▸ YOUR ASSIGNMENT
Given the material below, output exactly the lines from the line with "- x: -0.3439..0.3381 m" to the line with "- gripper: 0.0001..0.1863", both ends included, and no other lines.

▸ DATA SHOWN
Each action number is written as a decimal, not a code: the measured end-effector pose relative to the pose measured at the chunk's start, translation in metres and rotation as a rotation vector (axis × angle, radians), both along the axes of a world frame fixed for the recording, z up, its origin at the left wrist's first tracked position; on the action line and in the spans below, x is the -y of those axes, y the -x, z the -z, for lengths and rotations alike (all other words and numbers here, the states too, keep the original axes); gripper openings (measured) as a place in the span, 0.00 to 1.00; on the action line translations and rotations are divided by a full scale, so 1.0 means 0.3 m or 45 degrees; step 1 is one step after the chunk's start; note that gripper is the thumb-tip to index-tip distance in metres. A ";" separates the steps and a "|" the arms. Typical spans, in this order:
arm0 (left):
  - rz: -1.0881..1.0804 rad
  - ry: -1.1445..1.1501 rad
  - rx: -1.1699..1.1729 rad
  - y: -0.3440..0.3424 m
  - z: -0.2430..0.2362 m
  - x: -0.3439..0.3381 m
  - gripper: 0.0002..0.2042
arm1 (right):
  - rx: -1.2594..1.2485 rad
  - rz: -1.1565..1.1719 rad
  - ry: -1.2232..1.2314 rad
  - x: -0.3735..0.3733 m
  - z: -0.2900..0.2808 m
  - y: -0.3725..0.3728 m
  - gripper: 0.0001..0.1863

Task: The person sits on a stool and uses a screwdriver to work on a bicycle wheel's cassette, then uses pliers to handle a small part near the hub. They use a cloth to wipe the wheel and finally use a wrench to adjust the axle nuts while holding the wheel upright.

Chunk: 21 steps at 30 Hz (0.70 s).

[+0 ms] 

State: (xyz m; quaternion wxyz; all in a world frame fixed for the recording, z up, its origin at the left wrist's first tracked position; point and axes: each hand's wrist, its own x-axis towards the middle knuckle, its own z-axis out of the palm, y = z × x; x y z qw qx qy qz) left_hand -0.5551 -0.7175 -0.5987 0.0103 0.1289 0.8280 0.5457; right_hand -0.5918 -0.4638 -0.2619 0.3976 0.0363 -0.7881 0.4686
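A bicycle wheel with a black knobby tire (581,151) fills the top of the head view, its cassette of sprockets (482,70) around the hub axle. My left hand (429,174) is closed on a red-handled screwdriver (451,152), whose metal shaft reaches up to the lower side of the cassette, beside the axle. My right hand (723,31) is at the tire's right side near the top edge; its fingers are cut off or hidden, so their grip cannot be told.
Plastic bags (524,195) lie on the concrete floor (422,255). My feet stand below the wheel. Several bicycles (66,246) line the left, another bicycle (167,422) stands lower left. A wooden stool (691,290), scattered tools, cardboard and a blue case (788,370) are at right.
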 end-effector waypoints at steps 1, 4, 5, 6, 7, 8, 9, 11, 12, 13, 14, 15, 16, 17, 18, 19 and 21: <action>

▸ ANSWER SPACE
  - x: -0.3439..0.3381 m
  - gripper: 0.0002..0.2042
arm1 (right):
  - rx: -1.2594..1.2485 rad
  - rz: -1.1565..1.1719 rad
  - ry: -1.2232..1.2314 rad
  - x: -0.3735..0.3733 m
  - z: -0.2900..0.2808 m
  - y: -0.3725..0.3728 m
  - gripper: 0.0001..0.1863

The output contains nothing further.